Similarly, Gregg W. Stone, MD, of Columbia University Medical Center (New York, NY), notes in an accompanying editorial that “the improved outcomes with PCI relative to CABG observed over time in this study cannot simply be ascribed to differences in stent type.”
A Role for Comparative Effectiveness
According to Dr. Stone, the results “are provocative, and prompt discussion as to whether PCI with contemporary DES and the adjunctive drugs, devices, and techniques used in the recent period should now be considered standard of care (class I) for many patients with [unprotected left main] disease.” Additionally, he says the study “challenges the relevance of randomized trials, such as SYNTAX, to today’s practice.”
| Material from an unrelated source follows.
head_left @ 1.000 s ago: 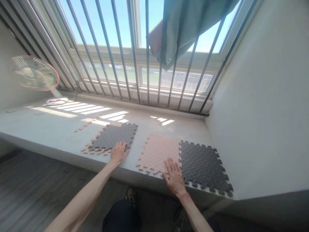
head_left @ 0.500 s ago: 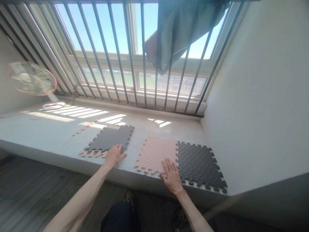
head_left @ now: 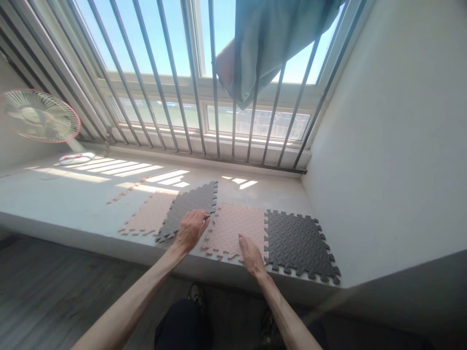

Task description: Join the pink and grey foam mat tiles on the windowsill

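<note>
My left hand is closed on the right edge of a grey foam mat tile, which is partly lifted and tilted, its edge close beside a pink foam mat tile. Resting on that pink tile near its front right is my right hand, fingers stretched out and together. A dark grey foam mat tile adjoins the pink one on its right. To the left of the lifted tile lies another pink tile, partly covered by it.
The tiles lie on a white ledge below a barred window. A fan stands at the far left. Narrow pink edge strips lie behind the left tile. A white wall bounds the right side; cloth hangs at the window.
My left hand has drawn the grey tile rightward off the left pink tile, up to the other pink one, lifting its edge. My right hand has shifted slightly left and turned on its side.
</note>
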The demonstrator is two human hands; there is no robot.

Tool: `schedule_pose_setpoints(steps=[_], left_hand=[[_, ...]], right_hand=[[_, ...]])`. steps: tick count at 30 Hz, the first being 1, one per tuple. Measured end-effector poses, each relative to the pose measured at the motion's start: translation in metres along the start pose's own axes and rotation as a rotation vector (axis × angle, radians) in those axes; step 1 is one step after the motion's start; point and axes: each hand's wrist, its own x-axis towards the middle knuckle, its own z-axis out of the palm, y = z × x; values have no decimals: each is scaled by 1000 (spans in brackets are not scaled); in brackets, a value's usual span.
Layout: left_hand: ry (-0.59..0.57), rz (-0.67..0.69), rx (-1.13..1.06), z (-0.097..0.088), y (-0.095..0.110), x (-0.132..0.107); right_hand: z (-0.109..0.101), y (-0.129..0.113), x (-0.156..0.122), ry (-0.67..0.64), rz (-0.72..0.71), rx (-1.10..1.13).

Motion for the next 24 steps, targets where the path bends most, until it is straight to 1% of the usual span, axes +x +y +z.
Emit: schedule_pose_setpoints(steps=[2,3,4,5,6,7,8,10,11,12,14,15,16,17,18,19,21,22,24], left_hand=[[-87,128,-119,9,49,-10],[-156,196,-188,14,69,-17],[-208,229,-249,18,84,-25],[-240,225,-297,22,94,-32],[-237,174,-330,26,97,-38],[-197,72,-346,30,95,-43],[-132,-66,-351,35,88,-45],[-9,-376,-386,47,68,-44],[1,-513,-453,54,58,-41],[-34,-635,-559,62,51,-37],[-191,-830,-838,77,45,-26],[-259,-913,-979,83,47,-20],[-303,-988,-1102,88,53,-14],[-332,-1044,-1208,91,62,-8],[-359,-1070,-1304,94,72,-2],[-385,-1064,-1395,97,83,4],[-420,-990,-1548,104,107,19],[-408,-947,-1599,109,118,27],[-324,-902,-1651,124,136,48]], right_hand=[[9,-13,11,-35,187,319],[10,-16,15,-29,252,409],[9,-16,18,-5,288,448],[3,-13,19,31,296,452],[-5,-10,19,71,290,441],[-17,-5,17,111,280,433],[-31,0,15,148,276,432],[-64,9,9,232,270,437],[-81,13,6,272,266,435],[-99,16,4,310,261,430],[-131,20,3,372,250,417],[-145,22,4,398,247,412],[-159,24,6,418,246,406],[-171,26,9,434,245,401],[-183,29,13,444,244,397],[-194,32,16,449,244,392],[-212,39,23,457,240,386],[-219,45,25,477,238,376],[-228,59,25,564,242,320]])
Dr. Stone notes that while “adequately powered, meticulously conducted RCTs are typically required to change practice,” comparative effectiveness studies can complement “by documenting changes in practice patterns and overall outcomes, as well as identifying low frequency safety issues.”
Looking to EXCEL
In the meantime, 2 RCTs of PCI vs CABG in this population are underway (EXCEL and NOBLE) and results for both are expected in the fall of 2016, according to Dr. Stone. If these trials are positive, they would pave the way for PCI to achieve class I status for treatment of unprotected left main disease.
“Moreover, with the EXCEL and NOBLE results in hand, it will be fascinating to revisit the [ASAN MAIN] registry to reexamine the similarities and differences between reality and the real world,” Dr. Stone says.
Dr. Capodanno agreed that the EXCEL trial—which recommends but does not mandate the use of IVUS and FFR guidance—“will tell us if the introduction of these procedural and strategic items also translates into lower mortality rates compared with those observed in the SYNTAX trial.”
Sources:
1.
Park S-J, Ahn J-M, Kim Y-H, et al. Temporal
trends in revascularization strategy and outcomes in left main coronary artery
stenosis: data from the Asan Medical Center-Left Main Revascularization registry.
Circ Cardiovasc Interv. 2015;Epub ahead of print.
2.
Stone GW. Left main revascularization:
reality versus the real world [editorial]. Circ Cardiovasc Interv.
2015;Epub ahead of print.
Disclosures:
- The study was supported by funds from the CardioVascular Research Foundation, Seoul, South Korea, and the Health 21 R&D Project, Ministry of Health and Welfare, South Korea.
- Dr. Park reports no relevant conflicts of interest.
- Dr. Stone reports being a past consultant for Boston Scientific.
- Dr. Capodanno reports receiving speaker’s bureau and advisory board fees from AstraZeneca, Eli Lilly, and The Medicines Company.